What is needed: The listing below should be copied in full, word for word.

Data below:
-- Opening Marker --
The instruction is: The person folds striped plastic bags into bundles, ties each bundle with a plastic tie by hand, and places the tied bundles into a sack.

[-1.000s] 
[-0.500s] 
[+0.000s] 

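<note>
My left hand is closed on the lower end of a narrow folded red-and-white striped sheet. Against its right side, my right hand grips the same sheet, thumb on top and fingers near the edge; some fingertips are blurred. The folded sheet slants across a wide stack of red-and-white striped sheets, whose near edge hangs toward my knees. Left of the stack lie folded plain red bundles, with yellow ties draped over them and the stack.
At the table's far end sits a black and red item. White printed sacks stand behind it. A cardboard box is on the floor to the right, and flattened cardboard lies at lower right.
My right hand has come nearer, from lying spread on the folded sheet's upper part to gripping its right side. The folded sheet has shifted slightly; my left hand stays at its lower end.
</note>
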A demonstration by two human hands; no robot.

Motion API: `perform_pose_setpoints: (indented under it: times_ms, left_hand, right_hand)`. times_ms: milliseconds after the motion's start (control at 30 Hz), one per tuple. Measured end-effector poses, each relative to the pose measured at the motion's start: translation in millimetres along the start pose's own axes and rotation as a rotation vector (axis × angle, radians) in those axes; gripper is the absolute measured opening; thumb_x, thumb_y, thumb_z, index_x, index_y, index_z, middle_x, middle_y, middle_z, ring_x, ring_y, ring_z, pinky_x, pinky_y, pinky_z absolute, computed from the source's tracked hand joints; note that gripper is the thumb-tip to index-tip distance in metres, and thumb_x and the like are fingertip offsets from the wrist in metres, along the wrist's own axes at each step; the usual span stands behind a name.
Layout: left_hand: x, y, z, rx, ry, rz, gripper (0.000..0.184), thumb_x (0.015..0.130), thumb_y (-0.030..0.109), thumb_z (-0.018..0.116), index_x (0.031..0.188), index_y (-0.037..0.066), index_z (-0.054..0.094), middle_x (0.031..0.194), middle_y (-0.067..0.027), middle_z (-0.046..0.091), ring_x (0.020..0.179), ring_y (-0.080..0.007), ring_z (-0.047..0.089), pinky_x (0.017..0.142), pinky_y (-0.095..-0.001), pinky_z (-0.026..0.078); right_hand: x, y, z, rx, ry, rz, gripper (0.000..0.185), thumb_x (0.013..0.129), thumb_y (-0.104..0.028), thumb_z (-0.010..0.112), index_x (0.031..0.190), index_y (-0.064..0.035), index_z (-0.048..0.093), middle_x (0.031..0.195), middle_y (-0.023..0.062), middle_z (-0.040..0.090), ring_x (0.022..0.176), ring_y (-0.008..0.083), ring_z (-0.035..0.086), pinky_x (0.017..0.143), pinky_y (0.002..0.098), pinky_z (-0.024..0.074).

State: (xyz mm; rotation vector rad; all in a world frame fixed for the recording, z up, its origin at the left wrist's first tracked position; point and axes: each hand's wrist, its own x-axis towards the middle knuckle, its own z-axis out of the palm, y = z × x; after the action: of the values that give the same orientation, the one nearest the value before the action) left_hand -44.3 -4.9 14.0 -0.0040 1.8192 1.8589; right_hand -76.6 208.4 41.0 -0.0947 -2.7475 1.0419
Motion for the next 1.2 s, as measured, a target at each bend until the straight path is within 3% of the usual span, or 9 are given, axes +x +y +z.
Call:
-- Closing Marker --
Answer to the exercise:
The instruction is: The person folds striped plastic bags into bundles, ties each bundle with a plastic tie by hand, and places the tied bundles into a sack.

[-1.000s] 
[-0.500s] 
[+0.000s] 

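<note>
My left hand is closed on the lower end of a narrow folded red-and-white striped sheet. Against its right side, my right hand grips the same sheet, thumb on top and fingers near the edge; some fingertips are blurred. The folded sheet slants across a wide stack of red-and-white striped sheets, whose near edge hangs toward my knees. Left of the stack lie folded plain red bundles, with yellow ties draped over them and the stack.
At the table's far end sits a black and red item. White printed sacks stand behind it. A cardboard box is on the floor to the right, and flattened cardboard lies at lower right.
My right hand has come nearer, from lying spread on the folded sheet's upper part to gripping its right side. The folded sheet has shifted slightly; my left hand stays at its lower end.
</note>
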A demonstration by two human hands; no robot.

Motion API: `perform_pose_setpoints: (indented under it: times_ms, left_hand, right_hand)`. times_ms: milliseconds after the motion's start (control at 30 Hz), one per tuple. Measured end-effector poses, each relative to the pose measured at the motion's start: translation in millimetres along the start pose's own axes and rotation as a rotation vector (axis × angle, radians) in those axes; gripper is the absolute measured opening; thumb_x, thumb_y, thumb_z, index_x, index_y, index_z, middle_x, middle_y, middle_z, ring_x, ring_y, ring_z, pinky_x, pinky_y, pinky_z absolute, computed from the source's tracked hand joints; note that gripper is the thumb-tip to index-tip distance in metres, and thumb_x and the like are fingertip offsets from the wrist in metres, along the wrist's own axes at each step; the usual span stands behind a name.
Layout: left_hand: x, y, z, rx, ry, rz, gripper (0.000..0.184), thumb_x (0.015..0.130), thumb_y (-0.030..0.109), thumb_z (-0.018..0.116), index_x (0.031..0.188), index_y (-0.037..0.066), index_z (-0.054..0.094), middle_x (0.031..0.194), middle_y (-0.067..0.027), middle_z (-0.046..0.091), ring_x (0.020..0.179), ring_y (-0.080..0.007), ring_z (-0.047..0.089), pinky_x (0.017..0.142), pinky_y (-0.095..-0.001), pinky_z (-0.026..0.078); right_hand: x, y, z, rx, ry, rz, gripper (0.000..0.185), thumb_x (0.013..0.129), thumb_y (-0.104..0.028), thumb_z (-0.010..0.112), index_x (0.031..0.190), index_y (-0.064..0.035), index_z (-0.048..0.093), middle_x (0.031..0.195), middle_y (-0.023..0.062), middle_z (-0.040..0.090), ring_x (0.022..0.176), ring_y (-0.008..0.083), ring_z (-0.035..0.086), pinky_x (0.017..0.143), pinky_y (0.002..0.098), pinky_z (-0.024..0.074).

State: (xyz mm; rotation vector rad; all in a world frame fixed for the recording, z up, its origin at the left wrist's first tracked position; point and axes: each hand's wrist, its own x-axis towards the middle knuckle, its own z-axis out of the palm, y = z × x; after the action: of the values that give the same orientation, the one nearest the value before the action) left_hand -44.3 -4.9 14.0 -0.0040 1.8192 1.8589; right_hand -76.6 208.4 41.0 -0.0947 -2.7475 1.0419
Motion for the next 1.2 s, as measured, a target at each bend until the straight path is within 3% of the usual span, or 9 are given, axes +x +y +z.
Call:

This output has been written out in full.